The latest MySQL 5.5 milestone release offers support for an ANSI/ISO standard feature called the SIGNAL syntax. You can use this syntax inside stored routines (including triggers) to raise an error condition which can be used to invoke specific error handling, or otherwise abort the stored routine. In addition, you can use the SIGNAL syntax to convey information about what went wrong, which may be used by the caller to handle the error.

I have written about MySQL data entry validation procedures in the past. At the time, MySQL did not support any proper means to raise an error condition inside a stored routine, and one had to work around that by deliberatly causing a runtime error, for example by referring to a non-existent table, setting a non-nullable column to null, or ]Yting a specially crafted UDF. In this artcle, I'm taking a closer look at how to implement more robust data entry validation in MySQL using the SIGNAL syntax.

Triggers


For those of you that are unfamiliar with the subject, MySQL offers support for triggers as of version 5.0. Triggers are stored routines that are executed automatically right before or after data change events like a row being inserted, updated or deleted. Because triggers are executed as part of the SQL statement (and its containing transaction) causing the row change event, and because the trigger code has direct access to the changed row, you could in theory use them to correct or reject invalid data.

Example data validation problem


Let's take a quick look at the following example. Suppose you have a table called person to store data about persons:

CREATE TABLE person (
id INT NOT NULL AUTO_INCREMENT PRIMARY KEY
, first_name VARCHAR(64) NOT NULL
, last_name VARCHAR(64) NOT NULL
, initials VARCHAR(8)
)

Let's consider a simple validation method for the initials column:

  • We require the first letter of the value for the initials column to match the first letter of the value of the first_name column.

  • In addition, we require that the values for the initials column consists of uppercase letters separated by periods.


In order to implement this, we design the following algorithm:

  • If the value for first_name is NULL, we do nothing.

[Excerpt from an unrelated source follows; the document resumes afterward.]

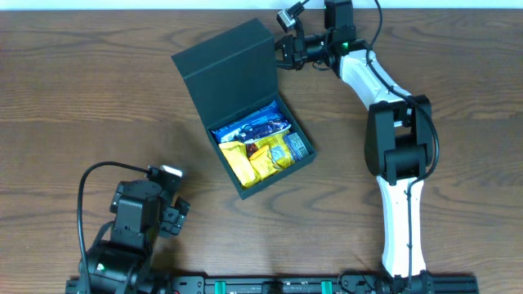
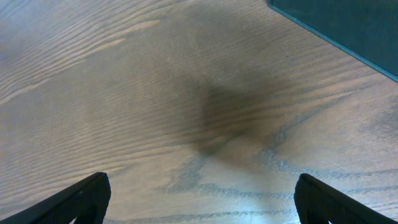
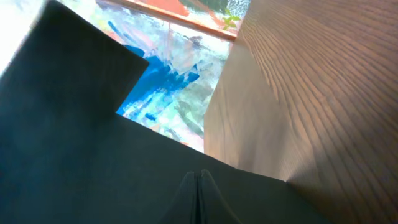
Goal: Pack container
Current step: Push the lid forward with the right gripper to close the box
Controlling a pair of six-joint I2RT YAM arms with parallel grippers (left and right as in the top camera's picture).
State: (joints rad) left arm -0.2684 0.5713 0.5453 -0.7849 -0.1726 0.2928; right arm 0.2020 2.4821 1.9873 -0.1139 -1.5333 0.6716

The NOT NULL table constraint will prevent the data from being entered anyway, so further attempts at validation or correction are pointless.

  • If the value for initials is NULL, we correct it by automatically filling in the first character of the value for first_name.

  • If the values for first_name as well as initials are both not NULL, we require that the first character of the value for first_name equals the first character of the value for initials.

  • Finally, we use a regular expression to check if the value for initials matches the desired pattern of uppercase letters separated by periods.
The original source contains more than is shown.